WORK TASK: Return every line of the data below, exactly.
--------------------
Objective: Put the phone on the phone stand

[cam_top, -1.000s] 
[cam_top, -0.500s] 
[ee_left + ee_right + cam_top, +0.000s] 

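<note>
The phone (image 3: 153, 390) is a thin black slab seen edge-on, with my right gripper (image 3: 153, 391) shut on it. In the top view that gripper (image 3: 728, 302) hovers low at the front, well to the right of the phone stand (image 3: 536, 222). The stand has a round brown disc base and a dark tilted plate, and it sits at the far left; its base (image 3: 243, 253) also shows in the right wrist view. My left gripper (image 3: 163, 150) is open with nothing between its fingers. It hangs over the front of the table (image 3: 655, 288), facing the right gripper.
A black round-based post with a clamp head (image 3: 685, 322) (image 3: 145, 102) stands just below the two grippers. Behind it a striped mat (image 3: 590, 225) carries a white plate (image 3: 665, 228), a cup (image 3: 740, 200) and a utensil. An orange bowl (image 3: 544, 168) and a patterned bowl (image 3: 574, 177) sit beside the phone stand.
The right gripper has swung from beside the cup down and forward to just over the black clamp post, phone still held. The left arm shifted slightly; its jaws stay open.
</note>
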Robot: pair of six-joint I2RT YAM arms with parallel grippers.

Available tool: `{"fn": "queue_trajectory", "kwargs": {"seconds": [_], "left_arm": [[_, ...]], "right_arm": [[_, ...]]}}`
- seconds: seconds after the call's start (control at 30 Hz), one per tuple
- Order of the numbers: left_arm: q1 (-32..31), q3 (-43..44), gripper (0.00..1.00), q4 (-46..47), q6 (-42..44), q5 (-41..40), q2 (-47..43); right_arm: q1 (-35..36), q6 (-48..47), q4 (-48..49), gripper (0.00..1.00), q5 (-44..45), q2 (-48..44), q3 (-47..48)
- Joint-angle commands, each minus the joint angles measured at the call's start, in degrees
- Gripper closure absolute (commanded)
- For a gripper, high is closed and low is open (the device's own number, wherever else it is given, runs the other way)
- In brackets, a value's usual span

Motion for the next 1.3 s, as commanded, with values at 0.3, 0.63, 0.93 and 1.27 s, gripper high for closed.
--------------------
EXERCISE SOLUTION:
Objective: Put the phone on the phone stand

[cam_top, -1.000s] 
[cam_top, -0.500s] 
[ee_left + ee_right + cam_top, +0.000s] 

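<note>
The phone (image 3: 153, 390) is a thin black slab seen edge-on, with my right gripper (image 3: 153, 391) shut on it. In the top view that gripper (image 3: 728, 302) hovers low at the front, well to the right of the phone stand (image 3: 536, 222). The stand has a round brown disc base and a dark tilted plate, and it sits at the far left; its base (image 3: 243, 253) also shows in the right wrist view. My left gripper (image 3: 163, 150) is open with nothing between its fingers. It hangs over the front of the table (image 3: 655, 288), facing the right gripper.
A black round-based post with a clamp head (image 3: 685, 322) (image 3: 145, 102) stands just below the two grippers. Behind it a striped mat (image 3: 590, 225) carries a white plate (image 3: 665, 228), a cup (image 3: 740, 200) and a utensil. An orange bowl (image 3: 544, 168) and a patterned bowl (image 3: 574, 177) sit beside the phone stand.
The right gripper has swung from beside the cup down and forward to just over the black clamp post, phone still held. The left arm shifted slightly; its jaws stay open.
</note>
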Robot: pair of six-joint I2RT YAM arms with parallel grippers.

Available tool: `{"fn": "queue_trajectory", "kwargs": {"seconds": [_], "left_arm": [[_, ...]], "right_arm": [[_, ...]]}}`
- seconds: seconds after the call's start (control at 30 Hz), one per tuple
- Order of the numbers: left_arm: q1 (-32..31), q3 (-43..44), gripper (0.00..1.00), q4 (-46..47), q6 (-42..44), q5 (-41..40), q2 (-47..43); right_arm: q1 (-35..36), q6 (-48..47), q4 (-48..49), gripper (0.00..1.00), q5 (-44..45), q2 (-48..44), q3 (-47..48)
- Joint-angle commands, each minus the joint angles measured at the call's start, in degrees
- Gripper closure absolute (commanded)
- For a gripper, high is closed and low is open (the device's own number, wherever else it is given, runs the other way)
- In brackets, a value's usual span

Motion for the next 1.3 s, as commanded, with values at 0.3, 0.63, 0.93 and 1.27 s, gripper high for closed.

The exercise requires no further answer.